[出典] "Structural basis for Cas9 off-target activity" Paces M [..] Jinek M. bioRxiv 2021-11-18 [プレプリント]. https://doi.org/10.1101/2021.11.18.469088
 University of ZurichとCaribou Biosciencesの研究グループのbioRxiv 投稿.
[背景]
  • 配列の類似性からオフターゲット部位を予測する数多くの計算ツールが開発されてきたが,実際のオフターゲット切断イベントの大部分が予測を超えている.
  • Cas9は相補的なヌクレオチドが5個あればその部位に結合可能であるが,実際に切断し,細胞内で検出可能なオフターゲット編集をもたらす部位は比較的少数である.
  • これまでに,ターゲットDNAに結合したCas9複合体の構造がいくつか決定され,オンターゲット部位への結合と切断の構造基盤が明らかにされてきたが,オフターゲット編集の分子機構解明の手がかりとなる構造基盤は明らかにされてこなかった.
[成果]
  • 研究グループは今回, 真正な (bona fide)オフターゲットに結合したCas9三者複合体の包括的なセットの結晶構造を決定し,これらの構造から,Cas9のオフターゲット活性が,非標準的塩基対の形成とヘテロ二重鎖の形状の維持によってもたらされることが,明らかになった.
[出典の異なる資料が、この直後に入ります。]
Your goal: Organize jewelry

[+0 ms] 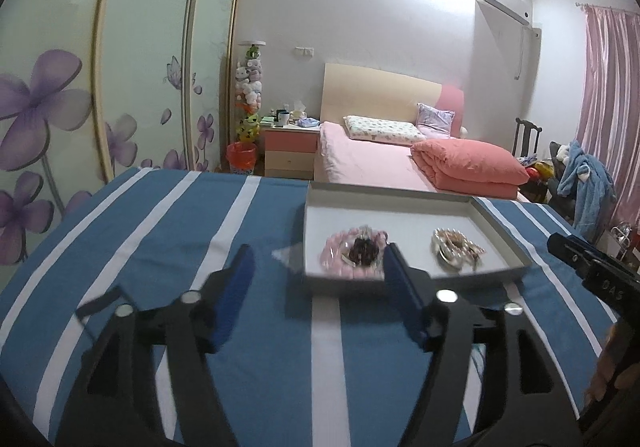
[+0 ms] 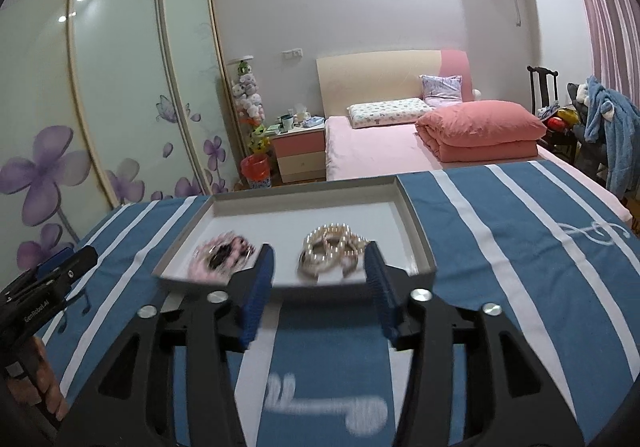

  • また,シード領域の連続したミスマッチが,これまで言われていたようなRNA鎖のバルジ形成ではなく,gRNAヌクレオチドの塩基スキップによって許容されることも明らかになった.
  • さらに,PAMから遠位でのミスマッチを含む3種類のオフターゲット複合体の構造は,ヘテロ二重鎖の塩基対が解除されCas9のRECドメインの活性化を阻害することを示唆した.
  • 今回の構造データは,オフターゲット認識を可能にするメカニズムの多様性を明らかにし、遺伝子編集に最適なCRISPR-Cas9複合体の設計の基礎となるものである。